----- SOURCE INFORMATION -----

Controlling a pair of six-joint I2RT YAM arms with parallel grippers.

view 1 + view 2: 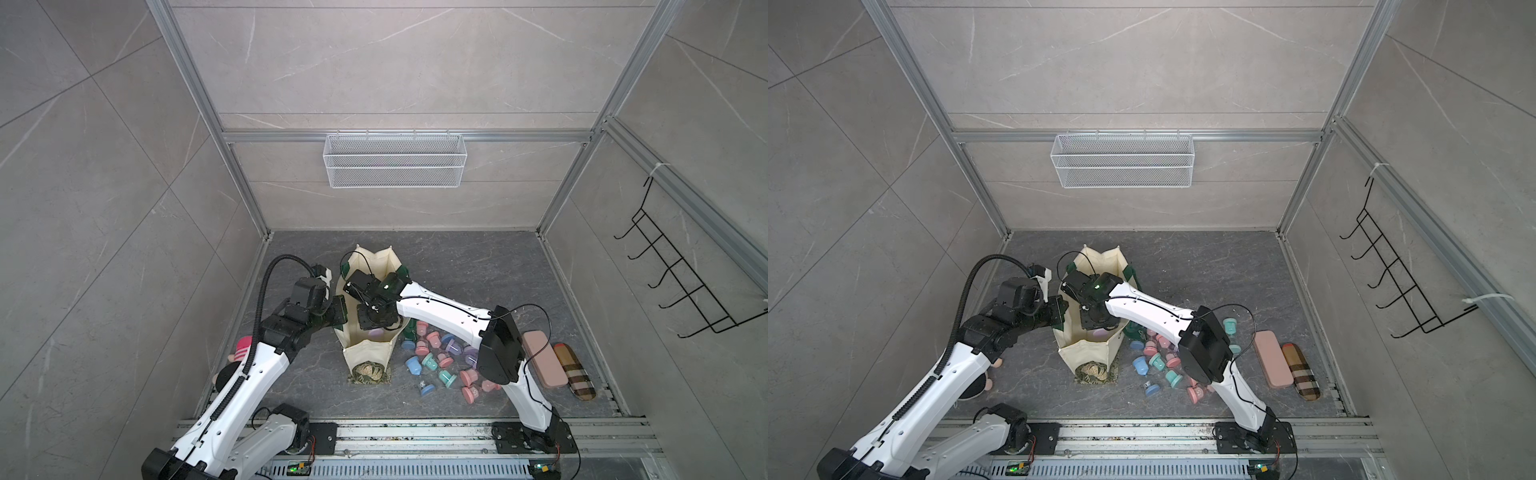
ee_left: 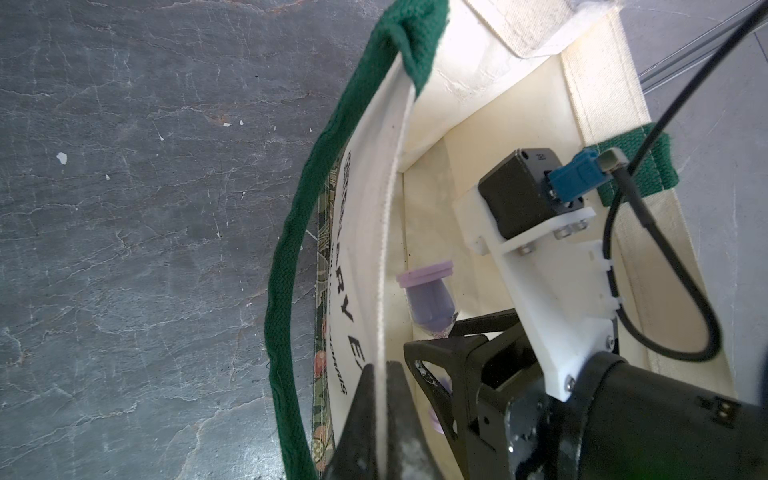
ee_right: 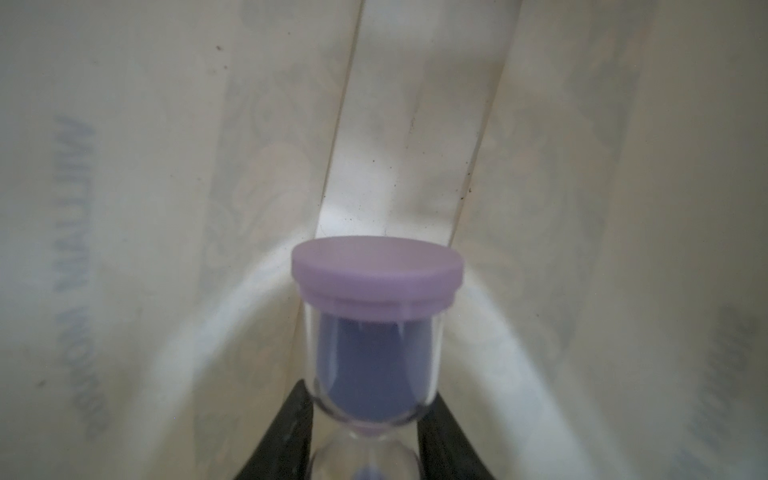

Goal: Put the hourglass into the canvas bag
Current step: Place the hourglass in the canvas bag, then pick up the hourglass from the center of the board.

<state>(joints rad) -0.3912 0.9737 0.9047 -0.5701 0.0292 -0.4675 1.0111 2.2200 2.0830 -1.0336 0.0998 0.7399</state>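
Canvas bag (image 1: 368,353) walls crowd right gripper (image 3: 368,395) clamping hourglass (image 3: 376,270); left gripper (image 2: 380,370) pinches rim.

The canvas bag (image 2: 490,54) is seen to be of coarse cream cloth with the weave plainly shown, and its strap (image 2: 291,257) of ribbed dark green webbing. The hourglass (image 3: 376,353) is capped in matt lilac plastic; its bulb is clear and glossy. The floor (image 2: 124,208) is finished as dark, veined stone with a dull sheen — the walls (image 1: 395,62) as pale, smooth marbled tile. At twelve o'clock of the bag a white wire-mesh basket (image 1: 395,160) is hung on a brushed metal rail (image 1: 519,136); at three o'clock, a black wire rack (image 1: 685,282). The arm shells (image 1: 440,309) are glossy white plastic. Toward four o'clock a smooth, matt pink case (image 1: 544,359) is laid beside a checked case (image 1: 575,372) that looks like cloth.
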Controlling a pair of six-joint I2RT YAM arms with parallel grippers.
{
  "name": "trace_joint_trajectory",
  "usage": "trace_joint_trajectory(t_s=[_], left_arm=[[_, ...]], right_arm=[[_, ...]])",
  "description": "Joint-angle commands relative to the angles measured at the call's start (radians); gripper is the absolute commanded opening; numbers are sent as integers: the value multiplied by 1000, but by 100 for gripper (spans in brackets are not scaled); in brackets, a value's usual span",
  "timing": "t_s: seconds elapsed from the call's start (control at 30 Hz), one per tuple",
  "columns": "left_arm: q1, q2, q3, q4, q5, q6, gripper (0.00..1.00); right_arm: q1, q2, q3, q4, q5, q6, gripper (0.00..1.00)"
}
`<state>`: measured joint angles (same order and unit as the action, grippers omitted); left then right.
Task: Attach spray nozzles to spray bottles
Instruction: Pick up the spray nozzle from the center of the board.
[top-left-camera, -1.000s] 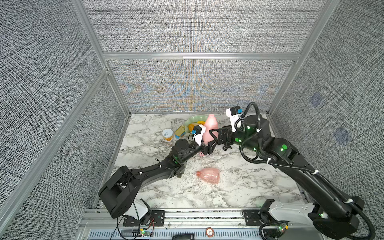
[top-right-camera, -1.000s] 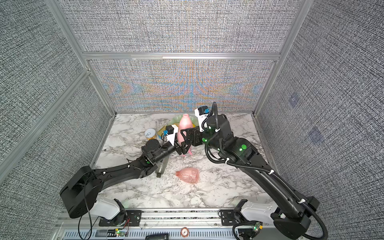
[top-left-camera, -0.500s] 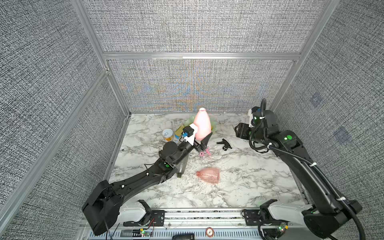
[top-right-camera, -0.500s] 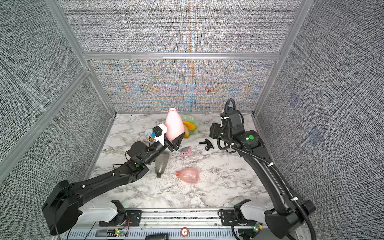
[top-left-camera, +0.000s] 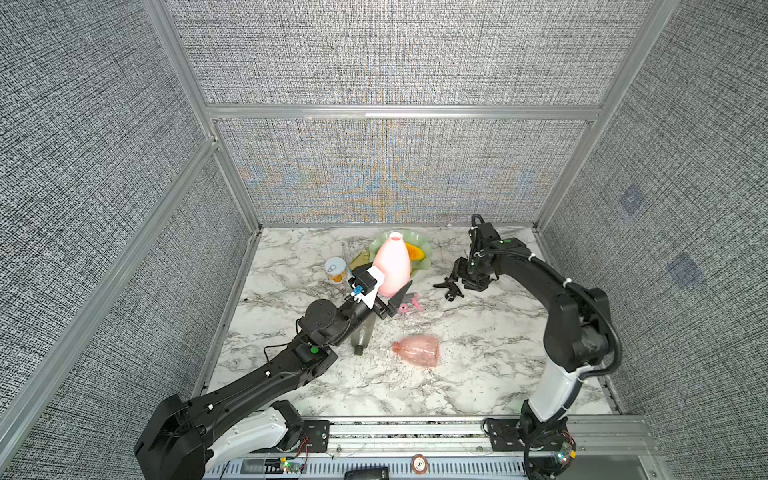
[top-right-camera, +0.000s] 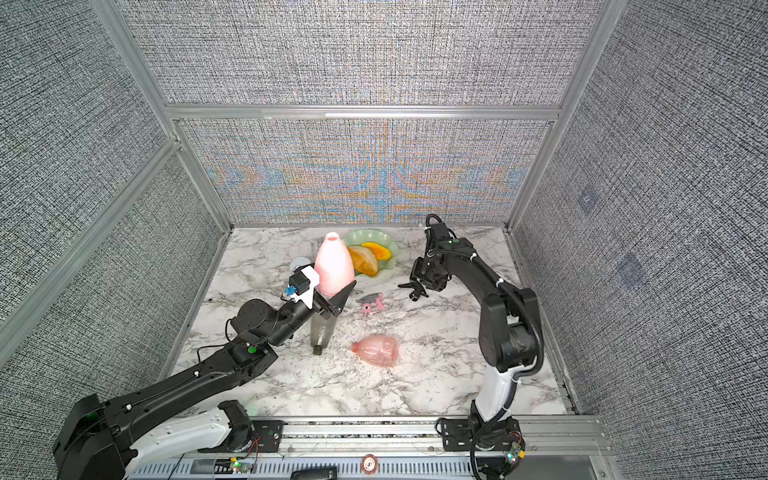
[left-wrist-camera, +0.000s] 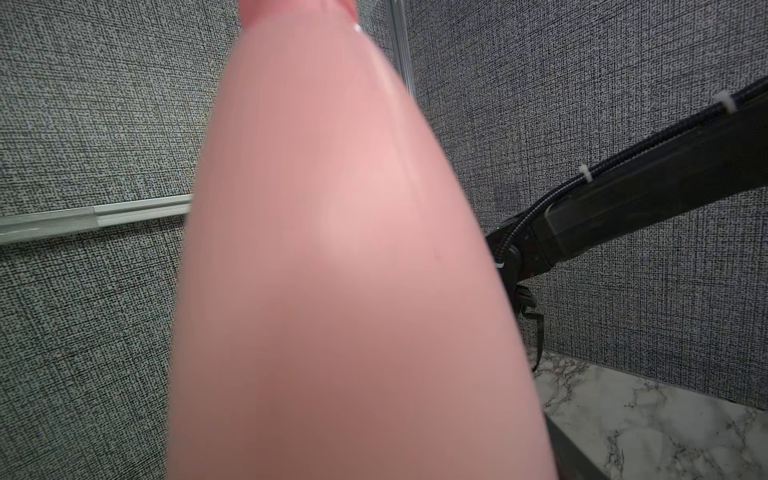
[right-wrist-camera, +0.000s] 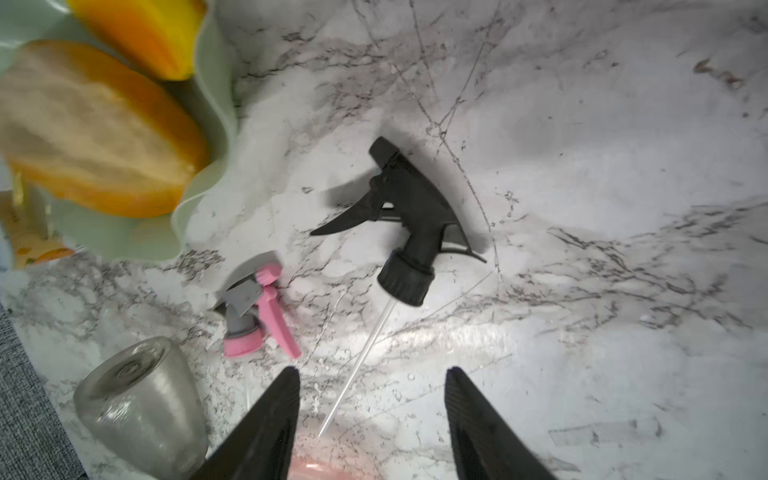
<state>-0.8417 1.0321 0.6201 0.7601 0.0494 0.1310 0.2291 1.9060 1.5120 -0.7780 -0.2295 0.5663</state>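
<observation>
Right hand (right-wrist-camera: 370, 376) has left the middle and dropped over the black plastic trigger spray nozzle (right-wrist-camera: 409, 216); left hand (top-left-camera: 390, 297) has lifted the opaque pastel pink pear-shaped plastic bottle (top-left-camera: 390, 266).

Left hand is clamped low on the pastel pink bottle, holding it upright above the marble-patterned counter (top-left-camera: 478, 353), open neck on top. Right hand's fingers stand apart, holding nothing. The black nozzle lies flat just ahead of them, its thin dip tube running back into the gap. A grey-and-pink plastic spray nozzle (right-wrist-camera: 253, 307), a smoky grey translucent bottle (right-wrist-camera: 141, 399) and a clear pink translucent bottle (top-left-camera: 415, 351) lie nearby. For a good pick, the fingers should probably close across the nozzle's stout body, not the frail tube, leaving the tube free to thread into the steady neck.
</observation>
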Motion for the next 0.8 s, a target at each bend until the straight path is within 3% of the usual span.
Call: trace_joint_trajectory(t_s=[0.0, 0.2, 0.37, 0.5, 0.77], left_arm=[[1, -14, 9, -5, 4, -1, 78], [1, -14, 10, -7, 25, -4, 78], [1, -9, 11, -7, 30, -10, 78], [0, 1, 12, -8, 42, -23, 78], [0, 1, 13, -13, 41, -24, 78]], right_arm=[[-28, 49, 1, -17, -95, 77, 61], [-50, 124, 29, -13, -135, 121, 59], [-51, 141, -2, -10, -128, 127, 47], [-49, 172, 7, -31, -130, 114, 44], [-51, 209, 53, -32, -116, 105, 44]])
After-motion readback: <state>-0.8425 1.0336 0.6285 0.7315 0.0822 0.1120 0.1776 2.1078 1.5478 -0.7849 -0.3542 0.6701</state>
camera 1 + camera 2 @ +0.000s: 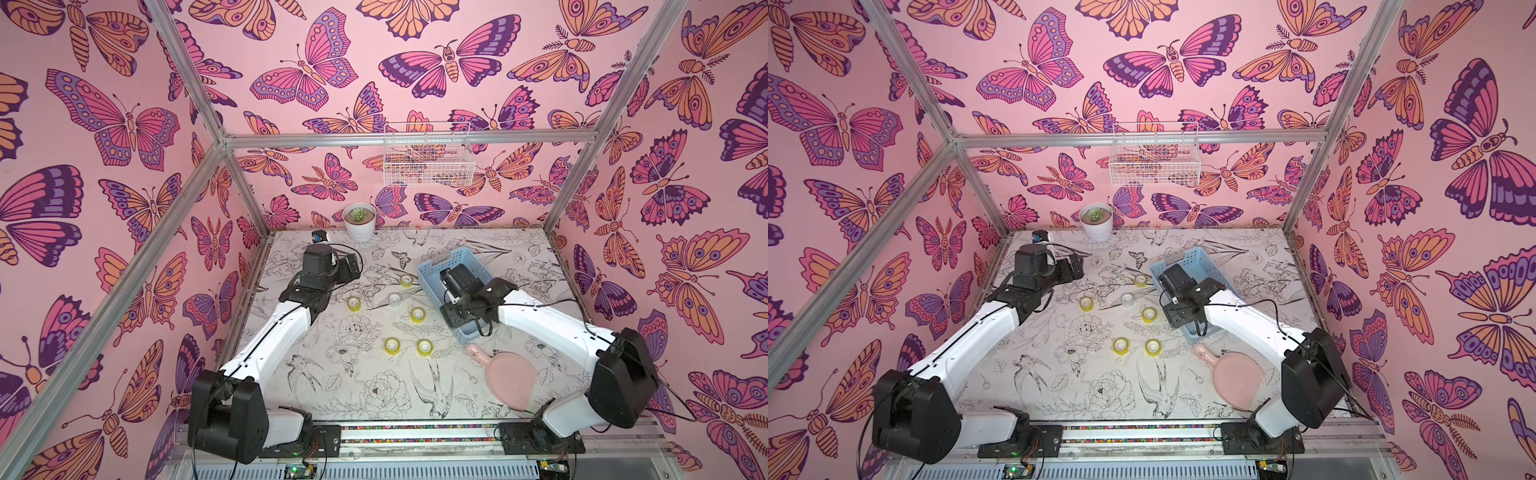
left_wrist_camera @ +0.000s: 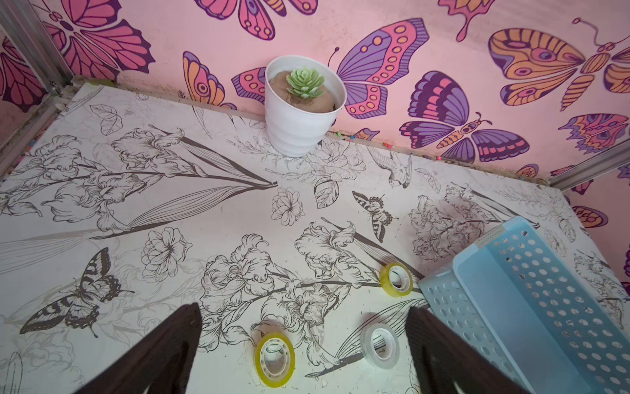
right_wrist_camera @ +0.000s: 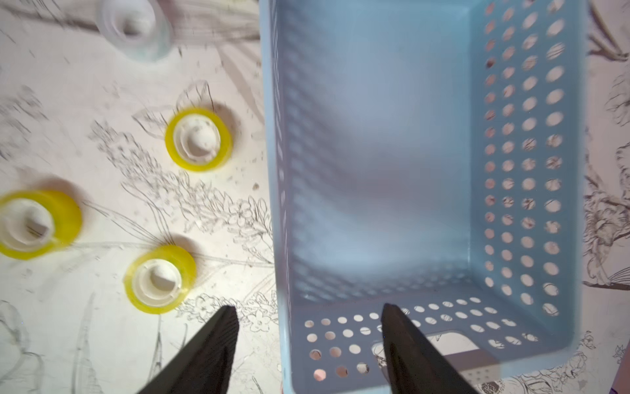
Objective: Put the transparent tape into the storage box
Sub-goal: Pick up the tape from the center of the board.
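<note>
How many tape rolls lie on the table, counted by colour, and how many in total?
yellow tape: 5
transparent tape: 1
Total: 6

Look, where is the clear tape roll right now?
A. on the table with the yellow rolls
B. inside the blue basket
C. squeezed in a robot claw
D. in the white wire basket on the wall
A: the clear tape roll lies on the table among the yellow rolls, beside the blue basket, not in it.
</note>
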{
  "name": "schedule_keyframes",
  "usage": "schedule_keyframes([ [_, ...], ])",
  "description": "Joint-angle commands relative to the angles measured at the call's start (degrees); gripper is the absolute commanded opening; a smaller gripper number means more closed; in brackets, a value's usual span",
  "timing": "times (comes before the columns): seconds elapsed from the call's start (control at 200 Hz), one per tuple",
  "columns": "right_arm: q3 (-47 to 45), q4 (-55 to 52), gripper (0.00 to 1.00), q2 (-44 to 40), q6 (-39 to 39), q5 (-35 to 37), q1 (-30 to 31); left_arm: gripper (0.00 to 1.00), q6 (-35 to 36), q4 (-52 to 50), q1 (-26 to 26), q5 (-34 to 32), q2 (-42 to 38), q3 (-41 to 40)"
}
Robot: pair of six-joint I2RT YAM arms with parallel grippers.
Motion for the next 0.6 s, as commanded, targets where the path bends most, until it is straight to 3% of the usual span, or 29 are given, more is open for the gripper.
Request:
schedule_keyframes([
  [0.0,7.6,-2.7,0.7,0.6,0.2,-3.3,-1.3,1.0,-1.7,-10.0,0.8,0.2,4.7,4.0],
  [0.155,19.2,-7.0,0.62,7.5,-0.5,-5.9,-1.7,0.99,-5.9,-14.6,3.3,2.2,9.6,6.6],
  [0.27,24.3,-7.8,0.61,10.5,-0.3,-7.7,-1.9,0.9,-8.6,-18.2,5.3,3.9,12.7,8.0],
  [0.596,24.4,-2.8,0.62,11.5,0.3,-9.8,-2.0,0.37,-10.1,-21.4,5.5,8.8,21.5,7.8],
])
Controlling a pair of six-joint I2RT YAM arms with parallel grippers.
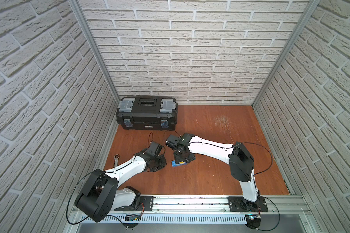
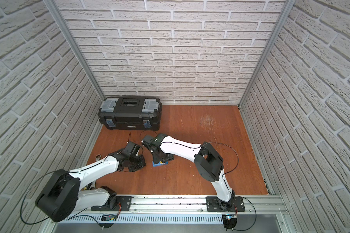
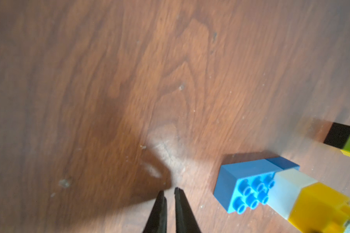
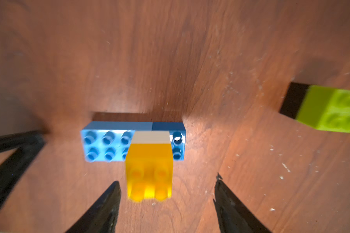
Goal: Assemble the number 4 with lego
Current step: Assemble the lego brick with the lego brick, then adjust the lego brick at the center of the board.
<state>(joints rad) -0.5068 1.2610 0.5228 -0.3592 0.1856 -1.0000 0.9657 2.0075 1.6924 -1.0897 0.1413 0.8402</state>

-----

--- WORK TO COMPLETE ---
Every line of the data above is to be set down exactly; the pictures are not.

--- ANSWER FOR THE TASK ---
Controlling a pair of six-joint I2RT YAM arms with parallel grippers.

view 1 + view 2: 
ee_left: 
ee_right: 

Goal: Put the hourglass into the canvas bag
Current step: Place the hourglass in the canvas bag, then pick up the hourglass from the center of the board.

<state>(joints rad) -0.3912 0.9737 0.9047 -0.5701 0.0292 -0.4675 1.0111 2.2200 2.0830 -1.0336 0.0998 0.7399</state>
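Canvas bag (image 1: 368,353) walls crowd right gripper (image 3: 368,395) clamping hourglass (image 3: 376,270); left gripper (image 2: 380,370) pinches rim.

The canvas bag (image 2: 490,54) is seen to be of coarse cream cloth with the weave plainly shown, and its strap (image 2: 291,257) of ribbed dark green webbing. The hourglass (image 3: 376,353) is capped in matt lilac plastic; its bulb is clear and glossy. The floor (image 2: 124,208) is finished as dark, veined stone with a dull sheen — the walls (image 1: 395,62) as pale, smooth marbled tile. At twelve o'clock of the bag a white wire-mesh basket (image 1: 395,160) is hung on a brushed metal rail (image 1: 519,136); at three o'clock, a black wire rack (image 1: 685,282). The arm shells (image 1: 440,309) are glossy white plastic. Toward four o'clock a smooth, matt pink case (image 1: 544,359) is laid beside a checked case (image 1: 575,372) that looks like cloth.
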Controlling a pair of six-joint I2RT YAM arms with parallel grippers.
{
  "name": "trace_joint_trajectory",
  "usage": "trace_joint_trajectory(t_s=[_], left_arm=[[_, ...]], right_arm=[[_, ...]])",
  "description": "Joint-angle commands relative to the angles measured at the call's start (radians); gripper is the absolute commanded opening; numbers are sent as integers: the value multiplied by 1000, but by 100 for gripper (spans in brackets are not scaled); in brackets, a value's usual span",
  "timing": "t_s: seconds elapsed from the call's start (control at 30 Hz), one per tuple",
  "columns": "left_arm: q1, q2, q3, q4, q5, q6, gripper (0.00..1.00); right_arm: q1, q2, q3, q4, q5, q6, gripper (0.00..1.00)"
}
`<state>`: measured joint angles (same order and unit as the action, grippers omitted); left then right.
Task: Attach spray nozzles to spray bottles
Instruction: Pick up the spray nozzle from the center of the board.
[top-left-camera, -1.000s] 
[top-right-camera, -1.000s] 
[top-left-camera, -0.500s] 
[top-right-camera, -0.500s] 
[top-left-camera, +0.000s] 
[top-right-camera, +0.000s] 
[left-wrist-camera, +0.000s] 
[right-wrist-camera, +0.000s] 
<state>-0.8417 1.0321 0.6201 0.7601 0.0494 0.1310 0.2291 1.9060 1.5120 -0.7780 -0.2295 0.5663</state>
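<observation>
Right hand (right-wrist-camera: 370, 376) has left the middle and dropped over the black plastic trigger spray nozzle (right-wrist-camera: 409, 216); left hand (top-left-camera: 390, 297) has lifted the opaque pastel pink pear-shaped plastic bottle (top-left-camera: 390, 266).

Left hand is clamped low on the pastel pink bottle, holding it upright above the marble-patterned counter (top-left-camera: 478, 353), open neck on top. Right hand's fingers stand apart, holding nothing. The black nozzle lies flat just ahead of them, its thin dip tube running back into the gap. A grey-and-pink plastic spray nozzle (right-wrist-camera: 253, 307), a smoky grey translucent bottle (right-wrist-camera: 141, 399) and a clear pink translucent bottle (top-left-camera: 415, 351) lie nearby. For a good pick, the fingers should probably close across the nozzle's stout body, not the frail tube, leaving the tube free to thread into the steady neck.
</observation>
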Motion for the next 0.8 s, a target at each bend until the straight path is within 3% of the usual span.
Call: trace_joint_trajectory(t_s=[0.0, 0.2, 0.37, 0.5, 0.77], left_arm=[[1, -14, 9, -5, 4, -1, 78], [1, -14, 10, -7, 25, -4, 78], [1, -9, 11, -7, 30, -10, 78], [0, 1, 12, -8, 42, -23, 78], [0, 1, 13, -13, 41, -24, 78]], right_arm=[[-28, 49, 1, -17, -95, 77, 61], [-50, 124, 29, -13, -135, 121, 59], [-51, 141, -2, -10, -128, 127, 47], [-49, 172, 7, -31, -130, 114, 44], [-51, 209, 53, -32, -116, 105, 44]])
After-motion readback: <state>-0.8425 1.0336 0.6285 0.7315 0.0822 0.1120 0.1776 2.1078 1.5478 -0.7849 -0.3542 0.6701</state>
camera 1 + camera 2 @ +0.000s: 
left_wrist_camera @ +0.000s: 
right_wrist_camera @ +0.000s: 
Objective: Put the transparent tape into the storage box
Sub-goal: Pick up the tape from the center of the board.
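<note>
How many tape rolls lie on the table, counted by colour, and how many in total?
yellow tape: 5
transparent tape: 1
Total: 6

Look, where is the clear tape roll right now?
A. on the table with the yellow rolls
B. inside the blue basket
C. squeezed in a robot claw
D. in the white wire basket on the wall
A: the clear tape roll lies on the table among the yellow rolls, beside the blue basket, not in it.
</note>
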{
  "name": "schedule_keyframes",
  "usage": "schedule_keyframes([ [_, ...], ])",
  "description": "Joint-angle commands relative to the angles measured at the call's start (degrees); gripper is the absolute commanded opening; a smaller gripper number means more closed; in brackets, a value's usual span",
  "timing": "times (comes before the columns): seconds elapsed from the call's start (control at 200 Hz), one per tuple",
  "columns": "right_arm: q3 (-47 to 45), q4 (-55 to 52), gripper (0.00 to 1.00), q2 (-44 to 40), q6 (-39 to 39), q5 (-35 to 37), q1 (-30 to 31); left_arm: gripper (0.00 to 1.00), q6 (-35 to 36), q4 (-52 to 50), q1 (-26 to 26), q5 (-34 to 32), q2 (-42 to 38), q3 (-41 to 40)"
}
Robot: pair of six-joint I2RT YAM arms with parallel grippers.
Motion for the next 0.6 s, as commanded, targets where the path bends most, until it is straight to 3% of the usual span, or 29 are given, more is open for the gripper.
Request:
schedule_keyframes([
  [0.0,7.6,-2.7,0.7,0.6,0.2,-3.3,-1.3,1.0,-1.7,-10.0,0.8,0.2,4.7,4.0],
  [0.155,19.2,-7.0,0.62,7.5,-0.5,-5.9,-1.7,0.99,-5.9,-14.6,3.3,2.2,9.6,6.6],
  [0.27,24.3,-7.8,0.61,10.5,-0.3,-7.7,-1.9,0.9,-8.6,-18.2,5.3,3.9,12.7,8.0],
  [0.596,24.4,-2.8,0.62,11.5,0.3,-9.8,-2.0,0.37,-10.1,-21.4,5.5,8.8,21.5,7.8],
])
Controlling a pair of six-joint I2RT YAM arms with parallel grippers.
Goal: Assemble the number 4 with lego
Current step: Assemble the lego brick with the lego brick, then adjust the lego brick at the center of the board.
<state>(joints rad) -0.5068 1.2610 0.5228 -0.3592 0.1856 -1.0000 0.9657 2.0075 1.6924 -1.0897 0.1413 0.8402</state>

No further work remains on this exercise.